- [Assigned task]
Reproduce exactly the lines below, from the first through the one containing "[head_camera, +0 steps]", and nothing more.

- [Extracted data entries]
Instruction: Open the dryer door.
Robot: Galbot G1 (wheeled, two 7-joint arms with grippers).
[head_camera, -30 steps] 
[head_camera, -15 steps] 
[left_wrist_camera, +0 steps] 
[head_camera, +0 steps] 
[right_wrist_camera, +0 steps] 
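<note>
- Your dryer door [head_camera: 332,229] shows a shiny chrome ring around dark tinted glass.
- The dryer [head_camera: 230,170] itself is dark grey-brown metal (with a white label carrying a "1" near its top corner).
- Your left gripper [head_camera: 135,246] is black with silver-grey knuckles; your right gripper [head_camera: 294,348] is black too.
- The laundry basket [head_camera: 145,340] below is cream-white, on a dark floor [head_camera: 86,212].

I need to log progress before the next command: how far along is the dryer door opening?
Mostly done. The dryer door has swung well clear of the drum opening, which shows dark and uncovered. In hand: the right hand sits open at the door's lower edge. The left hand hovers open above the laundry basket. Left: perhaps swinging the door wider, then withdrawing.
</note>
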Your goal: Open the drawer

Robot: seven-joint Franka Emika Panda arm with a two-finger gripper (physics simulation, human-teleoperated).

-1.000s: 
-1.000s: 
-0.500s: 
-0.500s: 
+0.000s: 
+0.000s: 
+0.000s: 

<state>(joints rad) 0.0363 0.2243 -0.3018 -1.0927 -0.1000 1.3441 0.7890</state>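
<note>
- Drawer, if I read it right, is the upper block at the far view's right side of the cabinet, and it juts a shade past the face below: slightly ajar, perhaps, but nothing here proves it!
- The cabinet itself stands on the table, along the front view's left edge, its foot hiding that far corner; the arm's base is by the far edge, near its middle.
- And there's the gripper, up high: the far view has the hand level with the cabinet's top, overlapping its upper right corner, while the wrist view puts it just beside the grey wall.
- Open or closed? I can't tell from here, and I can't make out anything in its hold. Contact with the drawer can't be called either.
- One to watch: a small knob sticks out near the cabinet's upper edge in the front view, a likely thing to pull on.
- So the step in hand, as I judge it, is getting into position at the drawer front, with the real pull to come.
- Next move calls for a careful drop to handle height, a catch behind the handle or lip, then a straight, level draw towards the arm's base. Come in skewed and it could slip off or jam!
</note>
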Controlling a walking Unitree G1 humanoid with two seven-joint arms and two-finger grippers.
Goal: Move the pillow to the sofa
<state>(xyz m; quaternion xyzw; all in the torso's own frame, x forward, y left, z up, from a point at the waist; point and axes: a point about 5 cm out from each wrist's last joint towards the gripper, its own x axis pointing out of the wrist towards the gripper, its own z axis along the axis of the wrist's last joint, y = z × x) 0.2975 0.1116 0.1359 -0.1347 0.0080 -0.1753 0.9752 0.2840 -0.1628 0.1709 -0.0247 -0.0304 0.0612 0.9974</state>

- [Exercise answer]
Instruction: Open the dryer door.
Robot: Galbot G1 (wheeled, two 7-joint arms with grippers).
[head_camera, -30 steps] 
[head_camera, -15 steps] 
[left_wrist_camera, +0 steps] 
[head_camera, +0 steps] 

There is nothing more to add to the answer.